On diverse topics--faith (sermons 2-5), idolatry (sermon 11), contrition (sermon 12), the Prodigal Son (sermon 25), against the Guelphs and the Ghibellines (sermon 26), fear of God (sermon 31), duplicity (sermon 33), the restitution of temporal belongings (sermon 38), the Resurrection (sermon 58)--Bernardino’s Latin sermons, quite unlike his lively and anecdotal Italian sermons, are highly erudite dissertations organized into divisions and subdivisions and written for his own study and education rather than for public delivery. Characteristic of Bernardino’s sermons, each is preceded by a prologue and then divided into three “articoli con didascalia”; each articulus
is in turn divided in three chapters.
Barbet, G. Rougemont-Chassey. La voie de l’histoire, Besançon, 1998.

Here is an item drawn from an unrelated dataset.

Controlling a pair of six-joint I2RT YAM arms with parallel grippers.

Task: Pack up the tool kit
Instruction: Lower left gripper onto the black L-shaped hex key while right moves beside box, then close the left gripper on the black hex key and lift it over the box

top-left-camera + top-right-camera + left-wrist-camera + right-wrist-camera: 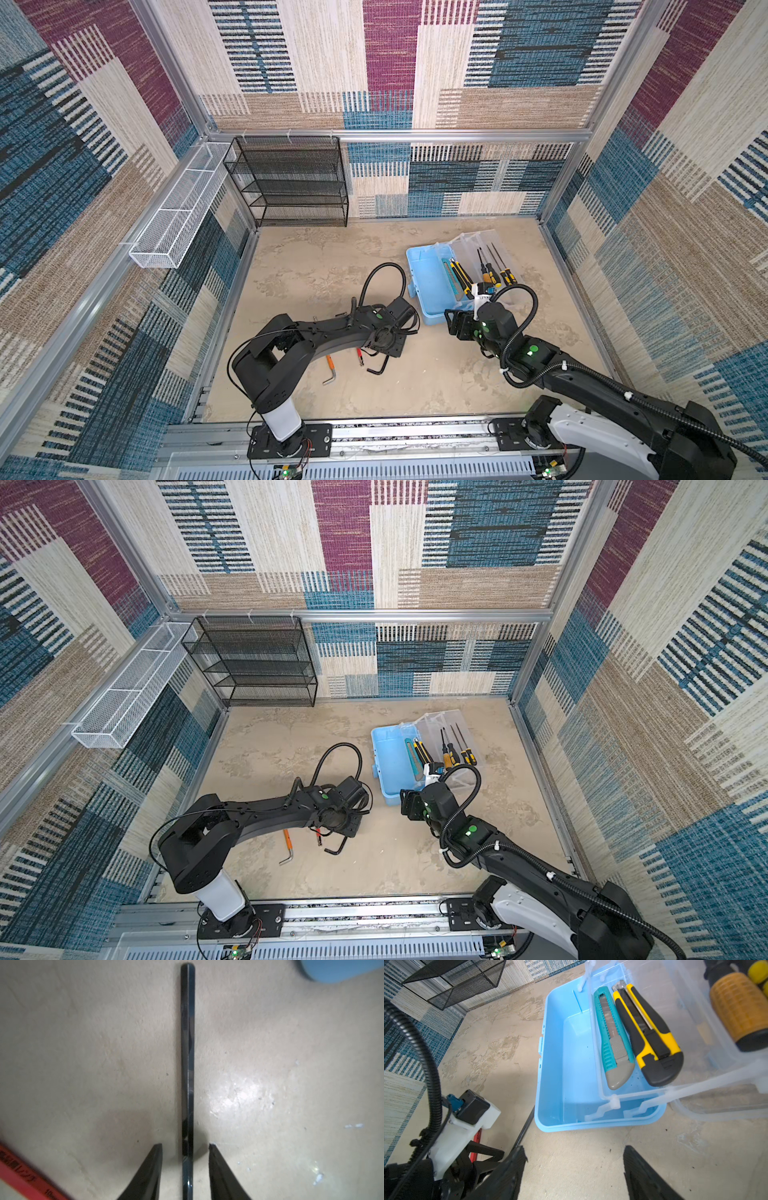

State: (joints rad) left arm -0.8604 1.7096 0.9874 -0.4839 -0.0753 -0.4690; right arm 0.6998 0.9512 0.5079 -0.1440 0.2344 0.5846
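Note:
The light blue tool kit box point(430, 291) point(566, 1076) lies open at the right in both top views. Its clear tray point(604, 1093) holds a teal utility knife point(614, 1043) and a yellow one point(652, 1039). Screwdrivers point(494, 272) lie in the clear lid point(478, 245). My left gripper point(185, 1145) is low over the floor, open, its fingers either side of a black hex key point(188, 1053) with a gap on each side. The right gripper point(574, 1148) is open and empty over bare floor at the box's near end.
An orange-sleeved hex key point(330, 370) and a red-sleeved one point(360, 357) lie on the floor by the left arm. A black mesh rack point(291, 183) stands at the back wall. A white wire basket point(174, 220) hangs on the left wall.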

[Bernardino da Siena]. S. Bernardini Senensis, ordinis Fratrum minorum. Opera omnia….studio et cura PP. Collegii S. Bonaventurae ad fidem codicum edita, Florence, Quaracchi, 1950, vol. I and II.
Debby, N. Renaissance Florence in the Rhetoric of Two Popular Preachers: Giovanni Dominici and Bernardino da Siena, Turnhout, Brepols, 2002.
Gauthier, L. Rougemont, Franche-Comté, ses souvenirs, Lyon, 1955.
Pacetti, D. “Gli scritti di San Bernardino da Siena,” in S. Bernardino da Siena. Saggi e ricerche pubblicati nel quinto centenario della morte (1444-1944), Pubblicazioni dell’Università Cattolica del S. Cuore, Nuova Serie, vol. 4, 1945, pp. 25-138.
Thuriet, C. Histoire de Rougemont, Paris, 1990.